How Large Language Models Work—And What That Means for Courts
AI for ALJs
Content Credit: Klapper
1. Why AI Matters in the Courtroom
AI is already being used by lawyers and is being pitched to courts.
There have been instances of fabricated citations in legal briefs and opinions due to AI tools.
Judges and clerks need to understand what AI can and cannot do, how to spot risks, and when to trust AI outputs.
2. Mission-Driven Approach
The central question is not whether AI is powerful, but whether it advances the mission of the court: delivering justice justly, fairly, and efficiently.

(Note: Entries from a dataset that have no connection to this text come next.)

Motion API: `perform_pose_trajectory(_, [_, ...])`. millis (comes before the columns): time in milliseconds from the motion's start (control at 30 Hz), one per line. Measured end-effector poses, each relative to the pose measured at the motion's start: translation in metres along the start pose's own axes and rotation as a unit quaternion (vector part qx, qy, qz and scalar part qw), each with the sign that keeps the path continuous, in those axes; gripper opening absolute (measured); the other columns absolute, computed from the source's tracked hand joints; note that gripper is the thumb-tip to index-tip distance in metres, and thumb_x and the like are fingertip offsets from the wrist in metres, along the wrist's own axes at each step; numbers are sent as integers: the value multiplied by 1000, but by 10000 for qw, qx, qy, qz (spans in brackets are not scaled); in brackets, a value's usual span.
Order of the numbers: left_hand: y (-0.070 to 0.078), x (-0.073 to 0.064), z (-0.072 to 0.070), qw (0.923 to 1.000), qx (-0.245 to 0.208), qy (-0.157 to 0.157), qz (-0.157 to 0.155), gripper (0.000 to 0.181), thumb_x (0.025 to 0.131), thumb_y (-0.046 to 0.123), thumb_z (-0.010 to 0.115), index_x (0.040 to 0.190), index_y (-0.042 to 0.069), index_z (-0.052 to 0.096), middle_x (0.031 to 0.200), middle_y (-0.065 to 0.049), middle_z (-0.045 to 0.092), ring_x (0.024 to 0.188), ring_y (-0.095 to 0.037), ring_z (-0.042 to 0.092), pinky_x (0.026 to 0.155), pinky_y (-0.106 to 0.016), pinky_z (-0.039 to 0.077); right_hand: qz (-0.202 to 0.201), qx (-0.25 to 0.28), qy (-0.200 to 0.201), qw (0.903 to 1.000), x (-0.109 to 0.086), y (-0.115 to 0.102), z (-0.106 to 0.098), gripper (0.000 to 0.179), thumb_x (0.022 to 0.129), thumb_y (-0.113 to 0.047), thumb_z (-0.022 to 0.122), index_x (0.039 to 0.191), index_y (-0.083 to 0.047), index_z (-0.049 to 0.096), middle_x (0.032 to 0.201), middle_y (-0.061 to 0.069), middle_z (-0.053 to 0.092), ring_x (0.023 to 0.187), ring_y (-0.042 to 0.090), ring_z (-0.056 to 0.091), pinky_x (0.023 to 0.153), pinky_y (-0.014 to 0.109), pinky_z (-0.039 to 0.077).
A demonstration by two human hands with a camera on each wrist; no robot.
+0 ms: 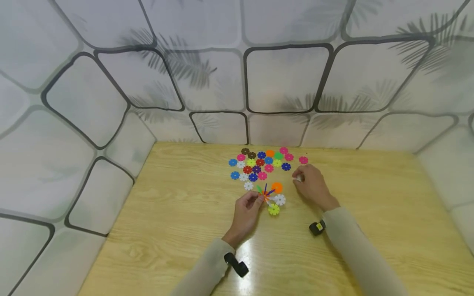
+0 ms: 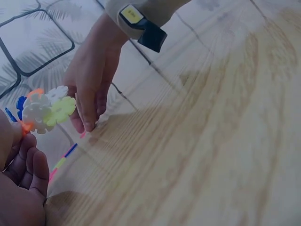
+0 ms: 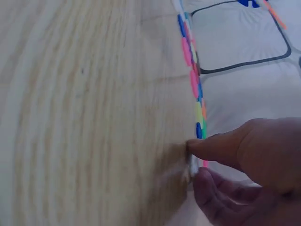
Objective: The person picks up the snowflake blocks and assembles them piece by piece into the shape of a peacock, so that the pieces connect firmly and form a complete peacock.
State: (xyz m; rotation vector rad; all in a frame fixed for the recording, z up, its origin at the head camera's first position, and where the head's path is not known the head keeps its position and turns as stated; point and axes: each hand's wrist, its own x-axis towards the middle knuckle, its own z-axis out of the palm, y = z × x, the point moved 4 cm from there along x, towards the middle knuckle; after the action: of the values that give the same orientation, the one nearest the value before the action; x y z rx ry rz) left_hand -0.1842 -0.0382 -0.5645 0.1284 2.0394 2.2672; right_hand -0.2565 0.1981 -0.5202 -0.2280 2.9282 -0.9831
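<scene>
In the head view my left hand (image 1: 246, 213) pinches a cluster of interlocking flower-shaped plastic discs (image 1: 266, 197) by its orange middle. An orange disc (image 1: 277, 188), a white disc (image 1: 280, 200) and a yellow disc (image 1: 274, 209) stick out of it; green and purple ones show edge-on. Farther right, my right hand (image 1: 314, 187) has thumb and fingertips around a small white disc (image 1: 298, 178) at the tabletop. The right wrist view shows this white disc (image 3: 194, 165) between thumb and finger, partly hidden. In the left wrist view the cluster (image 2: 40, 113) is held above the table.
Several loose flower discs (image 1: 256, 169) in many colours lie flat beyond the hands, near the back of the wooden table (image 1: 177, 213). One pink disc (image 1: 303, 160) lies at their right end. A patterned wall covering (image 1: 277, 127) rises behind the table's back edge.
</scene>
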Motion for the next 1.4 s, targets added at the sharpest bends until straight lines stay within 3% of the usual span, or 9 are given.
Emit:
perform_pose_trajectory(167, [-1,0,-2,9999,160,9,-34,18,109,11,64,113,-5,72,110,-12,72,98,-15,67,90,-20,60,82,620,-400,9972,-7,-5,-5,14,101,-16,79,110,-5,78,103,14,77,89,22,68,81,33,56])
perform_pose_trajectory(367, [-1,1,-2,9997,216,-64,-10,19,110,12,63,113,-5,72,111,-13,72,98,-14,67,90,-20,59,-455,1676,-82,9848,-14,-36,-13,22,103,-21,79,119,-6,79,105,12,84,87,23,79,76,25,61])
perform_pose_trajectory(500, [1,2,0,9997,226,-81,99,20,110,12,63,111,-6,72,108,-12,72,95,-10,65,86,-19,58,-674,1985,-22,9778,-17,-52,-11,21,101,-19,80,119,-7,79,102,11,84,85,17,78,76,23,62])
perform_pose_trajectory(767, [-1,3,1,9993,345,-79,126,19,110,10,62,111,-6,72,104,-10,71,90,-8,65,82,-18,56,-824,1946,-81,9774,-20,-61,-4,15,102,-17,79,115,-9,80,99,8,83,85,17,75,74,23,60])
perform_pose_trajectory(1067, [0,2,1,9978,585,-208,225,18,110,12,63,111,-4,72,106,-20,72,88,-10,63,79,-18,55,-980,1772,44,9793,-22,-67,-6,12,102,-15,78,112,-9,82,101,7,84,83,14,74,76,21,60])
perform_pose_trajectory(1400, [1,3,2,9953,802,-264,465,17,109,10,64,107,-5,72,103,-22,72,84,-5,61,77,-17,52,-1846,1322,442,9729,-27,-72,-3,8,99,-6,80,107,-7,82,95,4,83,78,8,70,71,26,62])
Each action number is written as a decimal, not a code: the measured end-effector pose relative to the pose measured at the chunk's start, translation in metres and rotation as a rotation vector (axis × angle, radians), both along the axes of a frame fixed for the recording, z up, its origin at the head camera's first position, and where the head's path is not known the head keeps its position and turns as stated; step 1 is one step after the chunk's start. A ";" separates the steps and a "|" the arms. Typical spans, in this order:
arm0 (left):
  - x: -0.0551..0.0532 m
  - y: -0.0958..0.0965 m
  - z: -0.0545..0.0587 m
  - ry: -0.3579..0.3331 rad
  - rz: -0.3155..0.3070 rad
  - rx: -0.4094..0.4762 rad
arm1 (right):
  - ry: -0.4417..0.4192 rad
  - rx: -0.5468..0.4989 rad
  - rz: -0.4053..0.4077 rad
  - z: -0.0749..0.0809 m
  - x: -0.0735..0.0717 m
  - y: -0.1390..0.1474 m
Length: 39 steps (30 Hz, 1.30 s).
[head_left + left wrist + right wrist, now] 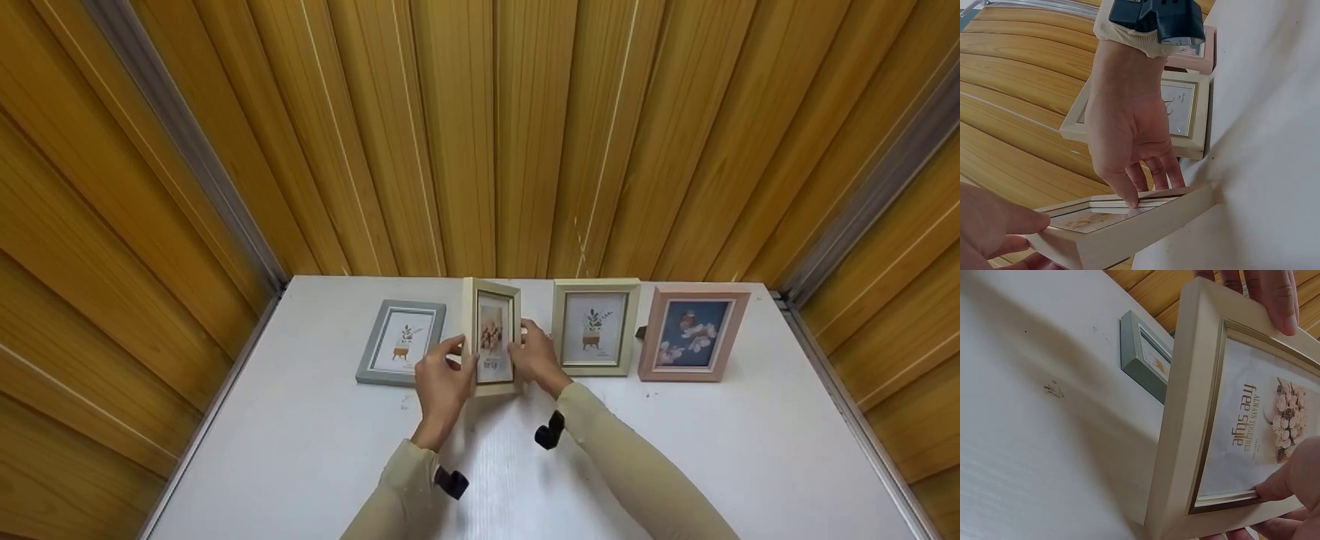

Technology should serve the needs of the court, not the other way around.
3. Understanding the Bottleneck
Courts face overwhelming caseloads, limited clerical support, and rising numbers of self-represented litigants.
The real problem is delivering timely, quality justice with limited resources, not simply adopting AI for its own sake.
4. AI as a Potential Solution
AI can help by organizing complex records, drafting routine orders, flagging procedural defects, and freeing up time for more complex judgment calls.
However, AI is not always the right solution—other options like more clerks or procedural reforms may be preferable.
5. How Large Language Models (LLMs) Work
LLMs predict the next word in a sequence, learning from vast amounts of text.
Their power comes from compressing knowledge into abstractions, which allows them to summarize, translate, and identify analogies, but not to memorize or search like a database.
6. The Hallucination Problem
LLMs can generate plausible but false information (“hallucinations”) because they are optimized for fluency, not accuracy.
This is a fundamental architectural issue, not just a user error, and can undermine justice if not properly managed.
7. Reasoning vs. Mimicry
LLMs sometimes appear to reason but also make mistakes no human would make.
They operate using learned heuristics at scale—something between pattern-matching and true reasoning.
8. What Makes Judicial AI Different
Judicial AI must be built with constraints: evidence-linking, procedural grounding, auditability, and multi-agent architecture.
These constraints ensure accuracy, transparency, and reviewability, which are essential for serving the mission of the courts.
9. Evaluating AI Tools
Before adopting any AI tool, courts should ask:
What problem does this solve?
Does it advance justice, fairness, or efficiency?
What are the risks and alternatives?
Red flags include lack of citation, vague answers, resistance to procedural constraints, and lack of transparency.
Green flags include pinpoint citations, transparent reasoning, and clear articulation of limitations and mission advancement.
10. Ethical Considerations
Judges must maintain independence and avoid over-reliance on AI.
When reviewing AI-generated content from lawyers, verify citations and be alert for unedited AI output.
Good uses of AI include summarizing records, organizing facts, and flagging procedural defects; inappropriate uses include making final decisions without human review or anything requiring credibility determinations.
11. Questions for Vendors
Focus on mission alignment, transparency, data handling, deployment, and clear limitations.
Always ask what the tool does not do well and what human review is required.
12. Looking Forward
Judicial AI is rapidly being adopted, but best practices and legal questions are still evolving.
The field is moving quickly, with new guidelines, ethics opinions, and case law emerging.
13. Key Takeaways
Mission comes first: technology must serve justice, fairness, and efficiency.
LLMs are powerful but require constraints for judicial use.
Evaluate tools by their ability to solve real problems, advance the mission, and provide verifiable, auditable outputs.